New colorectal cancer drug Stivarga brought in €129 million on 25% year-over-year expansion, too. Overall, sales from Bayer’s pharmaceutical business totaled €3.99 billion ($4.70 billion), down 9% year over year after adjusting for portfolio and foreign exchange rate effects.
But Bayer has plenty going outside its pharma unit, too. On Monday, it wrapped up its animal health sale to Elanco in its largest and final transaction item, as laid out in a restructuring initiative unveiled in late 2018.

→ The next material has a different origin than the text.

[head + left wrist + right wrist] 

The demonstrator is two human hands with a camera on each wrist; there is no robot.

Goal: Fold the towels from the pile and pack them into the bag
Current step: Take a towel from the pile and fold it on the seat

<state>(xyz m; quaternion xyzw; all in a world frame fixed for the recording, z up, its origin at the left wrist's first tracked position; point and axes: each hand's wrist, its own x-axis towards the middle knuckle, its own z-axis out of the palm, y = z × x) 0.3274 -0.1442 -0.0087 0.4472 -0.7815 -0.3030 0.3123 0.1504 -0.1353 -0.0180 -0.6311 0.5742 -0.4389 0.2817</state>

RELATED: Bayer reworks part of Roundup settlement after judge proves reluctant to approve it
Now, a key focus at the German conglomerate is putting the Roundup litigation behind it through a settlement. But a potentially $10 billion-plus deal Bayer reached with the plaintiffs in June hit a snag after the presiding judge raised questions about a $1.25 billion portion focused on future lawsuits. As a result, the company and the plaintiffs’ lawyers are reworking a new proposal, which Bayer hopes could simultaneously address both the current and potential future suits.
Meanwhile, talks over a potential settlement around suits claiming that Bayer’s Essure contraception device caused personal injuries “recently intensified and have made good progress in recent weeks,” Bayer said Tuesday. Bayer’s pharma unit has set aside €1.25 billion in litigation charges, primarily for Essure.
Overall, Bayer’s Q2 group sales sank 2.5% to €10.05 billion ($11.80 billion). During the company’s Q1 earnings release in April, Bayer declined to provide a full-year guidance, citing major uncertainties around COVID-19. While acknowledging some questions remain, it’s now projecting sales to check in at €43 billion to €44 billion for 2020, €1 billion lower on both ends than its original expectations.